Questions fréquentes

Comment contester une décision de préemption ?
Vous pouvez former un recours pour excès de pouvoir devant le tribunal administratif et demander, en référé, la suspension de la décision si l'urgence est établie et qu'il existe un doute sérieux sur sa légalité.
Qu'est-ce qu'un moyen sérieux en référé suspension ?
Un moyen sérieux est un moyen de légalité qui paraît, en l'état de l'instruction, propre à créer un doute sérieux sur la légalité de la décision attaquée.
Le Conseil d'État examine-t-il tous les pourvois ?
Non, le pourvoi en cassation fait l'objet d'une procédure préalable d'admission. L'admission est refusée si le pourvoi est irrecevable ou n'est fondé sur aucun moyen sérieux.
Quels sont les motifs de refus d'admission d'un pourvoi ?
Le pourvoi peut être refusé s'il est irrecevable, s'il n'est fondé sur aucun moyen sérieux, ou s'il est manifestement dépourvu de fondement dans certains cas prévus par le code de justice administrative.
La commune peut-elle préempter un fonds de commerce ?

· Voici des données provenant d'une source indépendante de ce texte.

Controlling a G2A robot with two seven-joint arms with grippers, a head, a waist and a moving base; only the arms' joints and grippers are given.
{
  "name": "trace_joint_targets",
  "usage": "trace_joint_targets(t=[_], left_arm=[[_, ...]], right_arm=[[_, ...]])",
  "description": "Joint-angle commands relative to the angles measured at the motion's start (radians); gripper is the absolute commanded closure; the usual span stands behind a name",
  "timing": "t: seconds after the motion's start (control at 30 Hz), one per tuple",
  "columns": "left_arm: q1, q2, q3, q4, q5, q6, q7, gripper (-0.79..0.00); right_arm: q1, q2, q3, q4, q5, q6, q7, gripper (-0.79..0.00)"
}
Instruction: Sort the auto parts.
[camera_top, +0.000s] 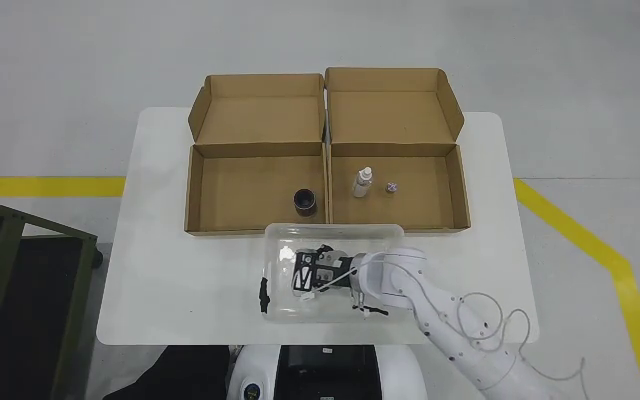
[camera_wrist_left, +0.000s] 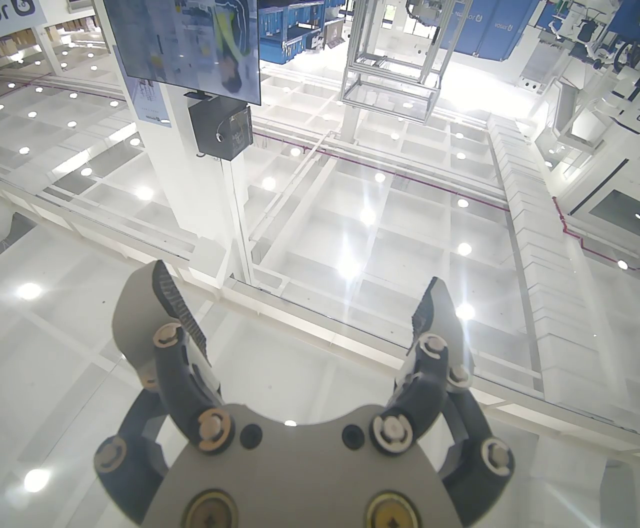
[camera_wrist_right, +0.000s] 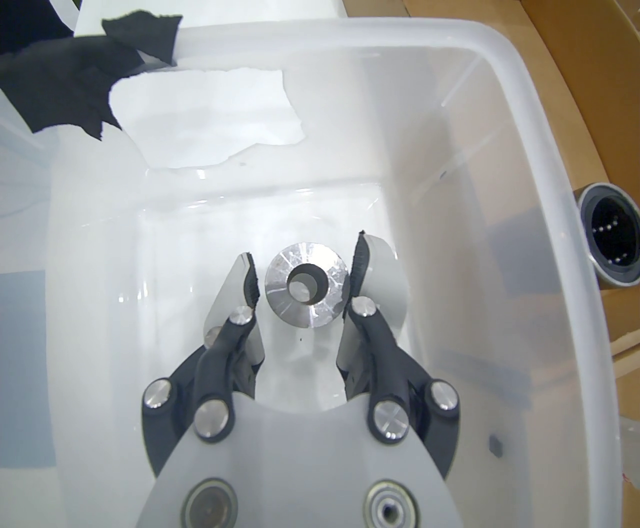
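Bin (camera_wrist_right: 505, 210), clear plastic, on worktop (camera_top: 170, 250): right tool (camera_wrist_right: 303, 250) inside, fingers spread narrowly either side of metal ring (camera_wrist_right: 282, 292). Left tool (camera_wrist_left: 297, 274) spread wide, holding nothing.

- The clear bin (camera_wrist_right: 530, 165) walls in our right gripper (camera_wrist_right: 304, 272); only its top is open.
- A metal ring (camera_wrist_right: 306, 287) fills most of the gap between the fingers (camera_wrist_right: 250, 282).
- Two cardboard boxes (camera_top: 240, 195) stand just behind the bin; we see bare desk (camera_top: 170, 270) flanking it.
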Motion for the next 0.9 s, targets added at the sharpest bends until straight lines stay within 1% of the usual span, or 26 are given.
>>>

Oui, dans les zones définies par le plan local d'urbanisme, la commune peut exercer son droit de préemption sur des fonds de commerce, fonds artisanaux ou baux commerciaux, conformément aux articles L. 214-1 et suivants du code de l'urbanisme.
Que se passe-t-il si le pourvoi n'est pas admis ?
Si le pourvoi n'est pas admis, la décision attaquée devient définitive. La partie perdante peut être condamnée aux dépens.